# Task brief
When copying the listing below, skip every picture and keep each word as it stands.
>>>>>
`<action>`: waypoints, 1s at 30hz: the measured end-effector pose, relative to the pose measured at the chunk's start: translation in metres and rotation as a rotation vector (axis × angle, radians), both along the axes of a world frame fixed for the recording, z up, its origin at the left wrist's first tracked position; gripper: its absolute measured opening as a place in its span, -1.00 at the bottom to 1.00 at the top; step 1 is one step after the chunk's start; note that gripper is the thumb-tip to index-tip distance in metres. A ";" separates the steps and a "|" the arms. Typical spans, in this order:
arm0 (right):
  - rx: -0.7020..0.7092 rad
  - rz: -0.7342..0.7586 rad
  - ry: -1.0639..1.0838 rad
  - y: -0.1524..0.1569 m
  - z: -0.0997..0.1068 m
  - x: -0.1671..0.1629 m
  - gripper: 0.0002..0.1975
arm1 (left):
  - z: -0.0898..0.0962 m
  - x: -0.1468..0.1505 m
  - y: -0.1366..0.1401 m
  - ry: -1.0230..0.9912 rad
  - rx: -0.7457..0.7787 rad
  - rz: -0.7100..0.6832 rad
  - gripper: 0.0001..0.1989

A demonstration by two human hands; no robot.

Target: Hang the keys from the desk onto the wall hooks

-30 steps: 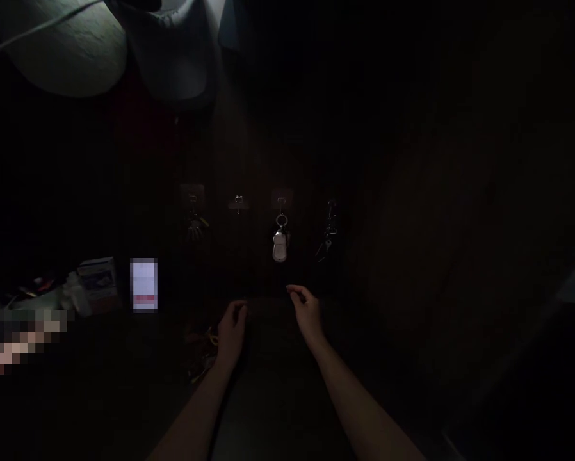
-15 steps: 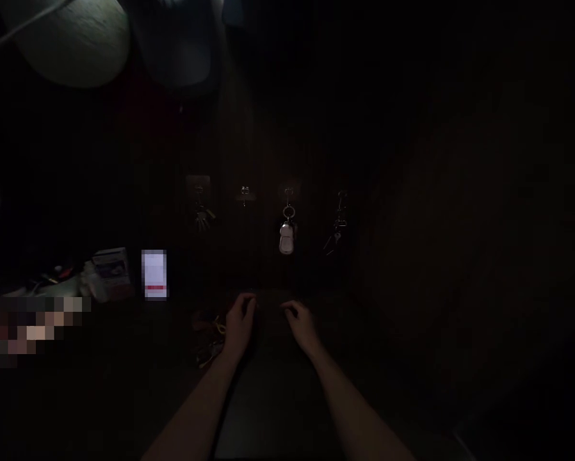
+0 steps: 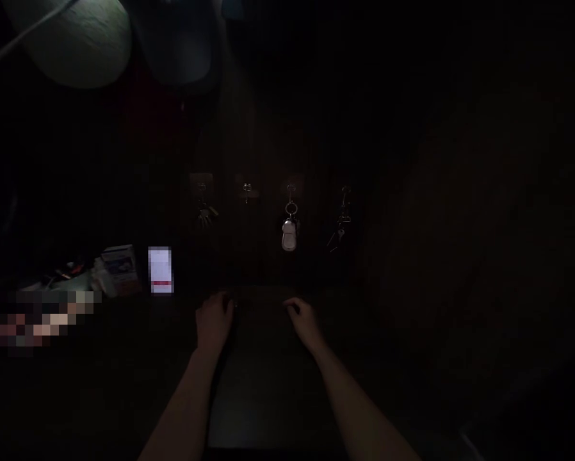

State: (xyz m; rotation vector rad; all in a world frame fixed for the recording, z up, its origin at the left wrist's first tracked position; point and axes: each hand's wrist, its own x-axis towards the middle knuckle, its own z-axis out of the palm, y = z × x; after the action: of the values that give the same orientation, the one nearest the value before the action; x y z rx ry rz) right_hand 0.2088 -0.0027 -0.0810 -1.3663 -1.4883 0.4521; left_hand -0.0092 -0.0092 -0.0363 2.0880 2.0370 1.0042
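The room is very dark. Both hands hover low over a dark flat surface below a row of wall hooks. The left hand (image 3: 214, 323) curls loosely, and whether its grip holds anything is lost in shadow. The right hand (image 3: 303, 320) is half curled, apparently empty. A white key fob (image 3: 289, 235) hangs above, well apart from both

left hand (image 3: 214, 323) low, fingers curled | right hand (image 3: 303, 320) low, fingers curled
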 end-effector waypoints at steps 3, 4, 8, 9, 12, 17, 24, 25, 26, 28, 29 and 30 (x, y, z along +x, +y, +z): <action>-0.006 -0.010 -0.004 0.001 0.000 0.000 -0.78 | -0.002 -0.007 0.002 0.124 -0.139 0.064 -0.63; -0.010 -0.013 -0.006 0.001 0.000 0.000 -0.79 | -0.003 -0.007 0.002 0.134 -0.156 0.064 -0.62; -0.021 -0.006 -0.010 0.001 -0.001 0.000 -0.79 | -0.002 -0.007 0.003 0.066 -0.108 0.031 -0.68; -0.018 0.001 -0.006 0.001 0.000 0.000 -0.79 | -0.002 -0.006 0.003 0.014 -0.080 0.020 -0.69; 0.000 0.025 0.013 -0.001 0.002 -0.001 -0.79 | 0.000 -0.004 0.005 -0.262 -0.017 -0.042 -0.71; 0.032 0.061 -0.016 -0.012 0.013 -0.012 -0.78 | 0.008 0.008 0.002 -0.803 -0.035 -0.259 -0.66; -0.054 0.308 0.036 -0.028 0.025 -0.041 -0.61 | 0.018 0.026 -0.011 -1.122 -0.182 -0.419 -0.58; -0.063 0.312 0.041 -0.029 0.025 -0.045 -0.62 | 0.018 0.029 -0.012 -1.115 -0.183 -0.433 -0.59; -0.068 0.316 0.048 -0.030 0.025 -0.048 -0.63 | 0.018 0.031 -0.012 -1.104 -0.180 -0.445 -0.60; -0.071 0.342 0.070 -0.030 0.026 -0.053 -0.69 | 0.016 0.033 -0.012 -1.080 -0.184 -0.465 -0.64; -0.070 0.361 0.088 -0.030 0.026 -0.055 -0.72 | 0.015 0.034 -0.012 -1.068 -0.186 -0.471 -0.65; -0.066 0.379 0.111 -0.030 0.027 -0.056 -0.75 | 0.014 0.034 -0.011 -1.055 -0.181 -0.474 -0.65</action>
State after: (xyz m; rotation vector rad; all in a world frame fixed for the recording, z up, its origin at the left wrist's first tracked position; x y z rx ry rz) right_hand 0.1532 -0.0327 -0.0543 -1.0882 -1.6549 0.8087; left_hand 0.0250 -0.0204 -0.0221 1.3338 1.0052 1.3289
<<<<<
# Output
`<action>`: waypoints, 1s at 30hz: the measured end-effector pose, relative to the pose measured at the chunk's start: translation in metres and rotation as a rotation vector (axis × angle, radians), both along the axes of a world frame fixed for the recording, z up, its origin at the left wrist's first tracked position; gripper: its absolute measured opening as a place in its span, -1.00 at the bottom to 1.00 at the top; step 1 is one step after the chunk's start; note that gripper is the thumb-tip to index-tip distance in metres. A ";" separates the steps and a "|" the arms. Typical spans, in this order:
arm0 (right):
  - rx: -0.7020..0.7092 rad
  - rz: -0.7342..0.7586 rad
  - ry: -1.0639..1.0838 rad
  - y: -0.1524..0.1569 m
  - z: -0.0997..0.1068 m
  - x: -0.1671..0.1629 m
  - gripper: 0.0002..0.1975
arm1 (left):
  - z: -0.0898..0.0962 m
  - x: -0.1468..0.1505 m
  - y: -0.1366..0.1401 m
  - ry: -1.0230..0.9912 rad
  - rx: -0.7457..0.7787 rad
  - rz: -0.7100..0.6832 rad
  - gripper: 0.0001..0.1989

A demonstration by two human hands; no robot.

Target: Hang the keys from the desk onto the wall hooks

-30 steps: 
-15 steps: 
+0 steps: 

State: (xyz m; rotation vector rad; all in a world frame fixed for the recording, z up, its origin at the left wrist's first tracked position; point and axes: each hand's wrist, its own x-axis towards the middle knuckle, its own z-axis out of the palm, y = z × x; after the action: of the values that give the same orientation, the one nearest the value before the action; x y z rx ry rz) right_hand 0.2088 -0.0027 -0.0810 -1.3663 -1.4883 0.4521; left_hand -0.0092 -0.0092 -0.0363 2.0880 2.0370 1.0042
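The room is very dark. Both hands hover low over a dark flat surface below a row of wall hooks. The left hand (image 3: 214, 323) curls loosely, and whether its grip holds anything is lost in shadow. The right hand (image 3: 303, 320) is half curled, apparently empty. A white key fob (image 3: 289, 235) hangs above, well apart from both

left hand (image 3: 214, 323) low, fingers curled | right hand (image 3: 303, 320) low, fingers curled
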 end-effector waypoints at steps 3, 4, 8, 9, 12, 17, 24, 25, 26, 28, 29 and 30 (x, y, z along +x, +y, +z): <action>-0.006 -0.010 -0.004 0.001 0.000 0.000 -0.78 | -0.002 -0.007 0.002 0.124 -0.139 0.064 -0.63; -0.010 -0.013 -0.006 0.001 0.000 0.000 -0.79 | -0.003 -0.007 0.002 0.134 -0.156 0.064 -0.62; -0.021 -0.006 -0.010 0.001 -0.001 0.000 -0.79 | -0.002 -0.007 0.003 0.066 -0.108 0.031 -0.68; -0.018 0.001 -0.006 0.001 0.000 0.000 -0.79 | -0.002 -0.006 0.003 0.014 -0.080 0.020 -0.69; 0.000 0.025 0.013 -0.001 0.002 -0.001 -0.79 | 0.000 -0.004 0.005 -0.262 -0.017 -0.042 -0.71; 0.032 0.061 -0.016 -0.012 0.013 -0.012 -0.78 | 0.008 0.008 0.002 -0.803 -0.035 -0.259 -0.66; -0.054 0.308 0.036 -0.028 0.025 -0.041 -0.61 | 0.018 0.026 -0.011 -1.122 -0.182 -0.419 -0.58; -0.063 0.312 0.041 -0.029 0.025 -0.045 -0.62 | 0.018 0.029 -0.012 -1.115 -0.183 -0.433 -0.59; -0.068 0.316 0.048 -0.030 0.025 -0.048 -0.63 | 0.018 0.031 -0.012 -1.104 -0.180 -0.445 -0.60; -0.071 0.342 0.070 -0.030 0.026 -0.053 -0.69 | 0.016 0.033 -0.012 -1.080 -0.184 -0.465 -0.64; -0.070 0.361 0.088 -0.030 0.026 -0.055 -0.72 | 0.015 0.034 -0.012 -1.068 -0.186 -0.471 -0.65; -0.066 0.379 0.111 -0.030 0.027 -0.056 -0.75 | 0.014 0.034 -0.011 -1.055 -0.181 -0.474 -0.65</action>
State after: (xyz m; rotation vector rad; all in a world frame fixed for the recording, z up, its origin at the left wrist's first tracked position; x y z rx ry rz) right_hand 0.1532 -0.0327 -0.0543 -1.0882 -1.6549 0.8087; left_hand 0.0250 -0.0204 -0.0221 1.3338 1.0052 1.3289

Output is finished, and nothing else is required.